I had, by this time, invested in a number of software products. I was well into the shareware community, and was being advised by other Mac users which online BBS to be a member of. A year or so later I switched from MS Works to ClarisWorks when it appeared, and I never looked back.

I learned to build a flat database using ClarisWorks. I made it a project for my upcoming wedding. All the budget planning, bookings, scheduling, mailing lists, confirmation lists, gift lists, and “thank you” mailings were done using the database, and taught me so much about properly structuring data and “chunking” parts and designing reports for printing out labels and mail-merging. This computer was a part of my working life as well as becoming a standard part of my home life.

When my son was born, I worked from home on a year’s leave. I spent many hours and days on the machine with my baby son asleep in a sling across my chest. He quickly became comfortable with my keyboarding and would fall into a deep sleep any time I started writing. Later I worried that when he would be in school learning to “keyboard” he might fall asleep at his machine due to the conditioning I was laying down.

It was from ordering RAM from a company in Texas that introduced me to a “document processor” program which soon became my all-time favourite writing tool. FullWrite Professional arrived on a small set of floppies with my RAM upgrade SIMM chips. At the time it was published by Ashton-Tate and, throughout its convoluted history, was serially owned by a number of companies. It ended up a victim of very poor technology journalism when few reviewers at the time cared to explore its potential, instead complaining how it required a full megabyte of RAM just to run.

Using FullWrite (and eventually upgrading through each version) I was able to generate enough income from my computer to pay for my house.
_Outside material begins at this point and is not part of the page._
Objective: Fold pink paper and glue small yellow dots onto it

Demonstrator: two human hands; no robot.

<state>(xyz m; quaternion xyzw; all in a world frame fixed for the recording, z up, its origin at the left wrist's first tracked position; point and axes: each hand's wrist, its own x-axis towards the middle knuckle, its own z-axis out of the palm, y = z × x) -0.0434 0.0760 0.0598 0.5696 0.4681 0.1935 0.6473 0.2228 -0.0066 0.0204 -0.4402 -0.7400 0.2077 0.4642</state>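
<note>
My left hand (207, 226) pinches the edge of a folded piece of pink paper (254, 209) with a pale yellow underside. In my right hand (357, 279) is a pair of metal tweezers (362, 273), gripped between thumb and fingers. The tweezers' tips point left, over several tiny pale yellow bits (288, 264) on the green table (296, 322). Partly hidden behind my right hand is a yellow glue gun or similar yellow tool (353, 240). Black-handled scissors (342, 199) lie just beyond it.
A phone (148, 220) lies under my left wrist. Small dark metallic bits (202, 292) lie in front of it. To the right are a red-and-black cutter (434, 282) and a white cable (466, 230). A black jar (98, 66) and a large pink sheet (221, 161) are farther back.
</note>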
So, the little pack of software which came free from the RAM people ended up being the tool with which I started a family, bought a house, and changed careers.

My Mac II served me faithfully for 10 full years. I was one of those people who would prefer to add to, enhance, upgrade, or build on to my machine than replace it. Eventually I had two large internal hard drives, two Radius Rocket cards, an Ethernet card with a 10Base-T dongle, an external drive, an Iomega Jaz cartridge drive, a large NEC colour monitor, and a box full of software. I was never able to upgrade the processor beyond the basic speed, but my needs were easily managed those first years.

This wild romance matured into a comfortable steady-state. I was deeply committed and faithful to making it work. In those final few years I was seeing so many of my colleagues buying PC after PC and shedding them for even more speed and features later on. I felt proud to have leveraged my investment for so long. I was never interested in the next sexy thing to grab my eye. I was already in a permanent relationship and happy to stay that way.

Eventually my desk at work came to support a PowerBook Duo portable machine with a docking station.